Carpano Antica Formula is the premium sweet vermouth that has, since the 1990s cocktail revival, become the canonical Italian sweet vermouth reference for serious cocktail programs. The brand’s pedigree runs deep: Antonio Benedetto Carpano invented vermouth itself in Turin in 1786 when he combined herb-and-spice infusions with fortified wine to create a new aromatized-wine category. The Carpano operation has been continuously producing vermouth in Turin since founding, and the modern Antica Formula bottling is positioned as the brand’s flagship—distinct from the more commercial Punt e Mes and the broader Carpano Classico portfolio.
The Antica Formula recipe is specifically aimed at the premium-cocktail market. The base wine is Italian (typically Trebbiano, the same workhorse white grape used in many Italian fortified wines), fortified with neutral grain spirit and infused with a botanical bill that emphasizes vanilla, dried fruit, and warming spices (cardamom, coriander, cloves) more than the simpler bitter-orange-and-herb profile of standard commercial sweet vermouths. The result is heavier in body, sweeter, more aromatic, and meaningfully more cocktail-forward than the Cinzano or Martini & Rossi sweet vermouths that dominated American cocktail use through most of the 20th century.
For the exotic-cocktail catalog, Carpano Antica is the Kingston Negroni vermouth (Smith & Cross Jamaican rum, Campari, Carpano Antica—the modern revival’s Jamaican-rum reframing of the classical Negroni). The recipe’s specific call-out of “Cocchi Vermouth di Torino or Carpano Antica” reflects the two brands’ co-dominance in serious cocktail programs; either works, with slight character differences. Beyond the Kingston Negroni, Carpano Antica appears in the classical Negroni (gin, Campari, sweet vermouth), the Manhattan (rye, sweet vermouth, bitters), the Boulevardier, the Hanky Panky, and the broader category of cocktail-history-recovered pre-Prohibition stirred-and-spirituous builds.

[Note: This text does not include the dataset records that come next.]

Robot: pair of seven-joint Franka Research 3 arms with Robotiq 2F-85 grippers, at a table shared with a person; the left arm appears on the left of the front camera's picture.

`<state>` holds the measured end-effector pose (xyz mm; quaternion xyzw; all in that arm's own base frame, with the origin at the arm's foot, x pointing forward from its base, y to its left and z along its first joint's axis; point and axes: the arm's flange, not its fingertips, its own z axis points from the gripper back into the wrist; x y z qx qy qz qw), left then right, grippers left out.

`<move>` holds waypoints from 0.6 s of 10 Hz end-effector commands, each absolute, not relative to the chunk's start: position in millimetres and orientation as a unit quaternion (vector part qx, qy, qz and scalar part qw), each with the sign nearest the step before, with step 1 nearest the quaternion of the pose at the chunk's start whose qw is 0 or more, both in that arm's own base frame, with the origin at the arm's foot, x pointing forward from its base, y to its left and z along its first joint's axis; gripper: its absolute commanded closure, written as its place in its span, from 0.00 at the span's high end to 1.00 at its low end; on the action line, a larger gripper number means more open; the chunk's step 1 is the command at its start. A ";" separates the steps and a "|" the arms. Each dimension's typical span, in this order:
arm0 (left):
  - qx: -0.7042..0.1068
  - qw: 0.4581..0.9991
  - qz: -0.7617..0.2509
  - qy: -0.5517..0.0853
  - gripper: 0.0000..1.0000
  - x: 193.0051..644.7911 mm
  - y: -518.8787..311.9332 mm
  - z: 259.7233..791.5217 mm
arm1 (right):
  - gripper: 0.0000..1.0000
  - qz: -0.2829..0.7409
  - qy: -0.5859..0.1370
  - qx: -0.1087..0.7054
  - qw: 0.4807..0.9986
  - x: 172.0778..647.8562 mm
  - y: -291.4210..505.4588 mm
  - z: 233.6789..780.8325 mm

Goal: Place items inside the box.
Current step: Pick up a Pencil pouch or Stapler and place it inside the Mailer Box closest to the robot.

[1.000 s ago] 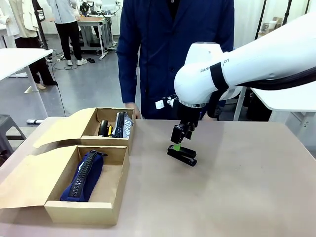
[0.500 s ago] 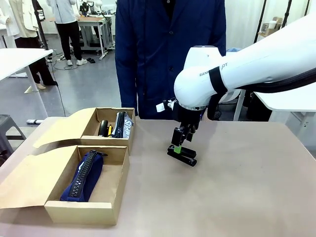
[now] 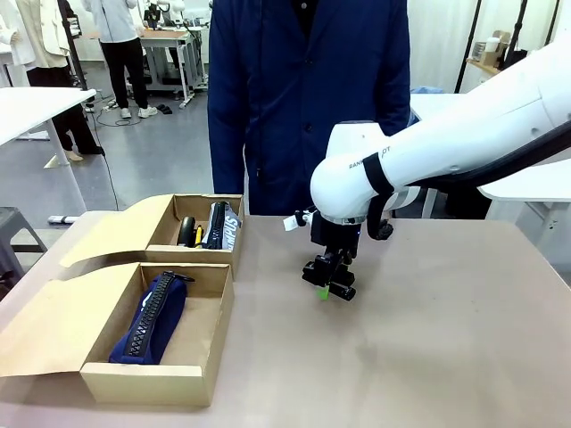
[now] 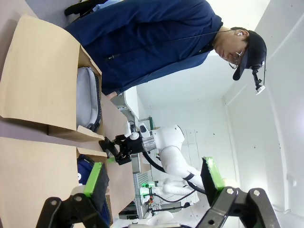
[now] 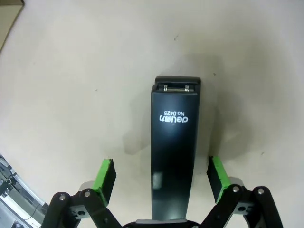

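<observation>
Right wrist view: the right gripper (image 5: pixel 161 173) holds its jaws wide, straddling a black oblong stapler (image 5: pixel 174 142) on the counter (image 5: pixel 71 71). The left gripper (image 4: pixel 154 175) gapes empty.

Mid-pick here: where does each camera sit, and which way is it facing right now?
Front: fixed on the robot's side, facing across the table at the person; the right arm enters from the right.
Left wrist: rolled sideways, looking past the open left gripper toward the box and person.
Right wrist: pointing straight down, the open right gripper straddling the stapler.
Shared: front and right wrist both show the stapler.
</observation>
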<state>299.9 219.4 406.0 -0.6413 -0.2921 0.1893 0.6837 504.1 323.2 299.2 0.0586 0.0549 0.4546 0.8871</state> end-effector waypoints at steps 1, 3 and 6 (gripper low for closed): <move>-0.643 0.681 0.179 -0.300 1.00 298.7 218.4 407.0 | 1.00 0.468 0.046 0.050 0.881 506.2 324.2 309.0; -0.643 0.681 0.179 -0.300 1.00 298.7 218.4 407.0 | 1.00 0.467 0.049 0.042 0.882 506.7 325.2 309.3; -0.643 0.681 0.179 -0.300 1.00 298.7 218.4 407.0 | 0.40 0.470 0.059 0.050 0.879 504.8 326.3 309.0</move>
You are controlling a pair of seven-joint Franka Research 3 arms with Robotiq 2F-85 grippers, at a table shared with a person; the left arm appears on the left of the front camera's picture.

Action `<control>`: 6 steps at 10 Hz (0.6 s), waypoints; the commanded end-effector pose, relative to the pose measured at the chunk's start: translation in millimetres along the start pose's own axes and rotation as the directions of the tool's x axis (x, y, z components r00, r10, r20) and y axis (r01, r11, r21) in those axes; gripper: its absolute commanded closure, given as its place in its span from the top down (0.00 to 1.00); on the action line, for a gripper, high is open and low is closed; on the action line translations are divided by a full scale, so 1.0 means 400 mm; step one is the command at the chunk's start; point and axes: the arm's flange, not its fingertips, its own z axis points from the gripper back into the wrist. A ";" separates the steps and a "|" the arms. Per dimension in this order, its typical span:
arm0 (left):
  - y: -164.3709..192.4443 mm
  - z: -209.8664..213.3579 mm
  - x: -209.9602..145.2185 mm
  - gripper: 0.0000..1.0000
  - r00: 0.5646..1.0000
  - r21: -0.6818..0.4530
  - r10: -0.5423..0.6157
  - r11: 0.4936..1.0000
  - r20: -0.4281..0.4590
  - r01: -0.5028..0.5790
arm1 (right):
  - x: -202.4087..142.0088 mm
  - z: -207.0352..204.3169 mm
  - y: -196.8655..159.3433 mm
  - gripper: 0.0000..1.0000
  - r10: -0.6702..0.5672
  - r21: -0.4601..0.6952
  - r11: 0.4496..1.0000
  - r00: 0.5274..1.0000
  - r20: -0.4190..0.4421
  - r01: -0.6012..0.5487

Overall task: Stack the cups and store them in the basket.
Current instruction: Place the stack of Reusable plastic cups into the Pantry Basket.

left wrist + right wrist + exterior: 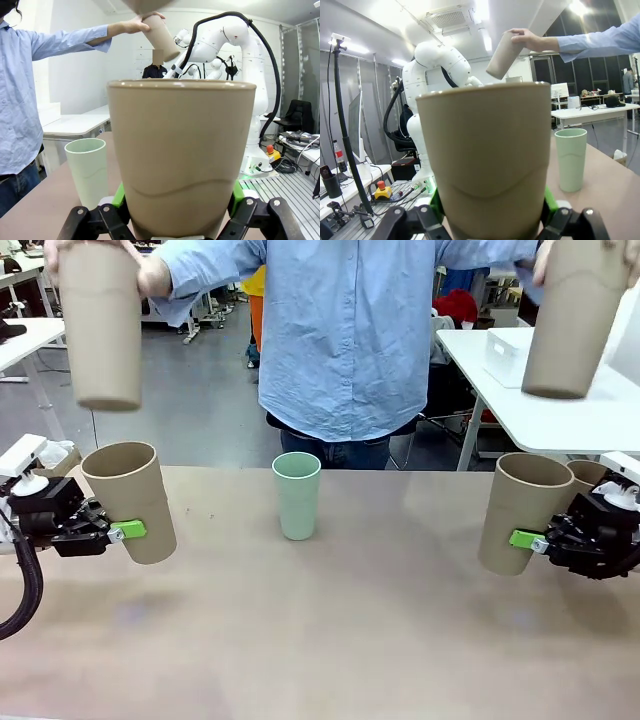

The price point is mid-premium: $25–$35 for a 1000ml bottle in most US markets. Substantially more expensive than commercial sweet vermouth (Martini & Rossi runs $8–$12 for 750ml) but proportionally better in cocktails that benefit from vermouth complexity. For a serious home bar, the Antica is the bottle to buy; for casual cocktail use where vermouth is a small percentage of the build, the commercial alternatives still work.
A storage note worth flagging: vermouth is fortified wine, not spirit. Once opened, vermouth oxidizes and loses character within four to six weeks at room temperature; refrigerated, it stays drinkable for two to three months. The vermouth left on the back-bar for a year mistake produces vermouth that has gone substantially flat and oxidized; cocktails made from old vermouth taste meaningfully worse than those made from fresh. The home bar that uses vermouth occasionally should buy the 375ml size if available rather than the standard 750ml or 1000ml.
The Carpano portfolio’s other bottlings are worth knowing. Punt e Mes is the brand’s bitter-edged sweet vermouth (a separate product with substantially more bitter character than Antica Formula—sits closer to amaro territory than standard sweet vermouth). Carpano Bianco is the dry-vermouth equivalent. All three are produced at the same Turin operation.
Where to buy: Well-stocked liquor stores, Total Wine, specialty retailers. Refrigerate after opening.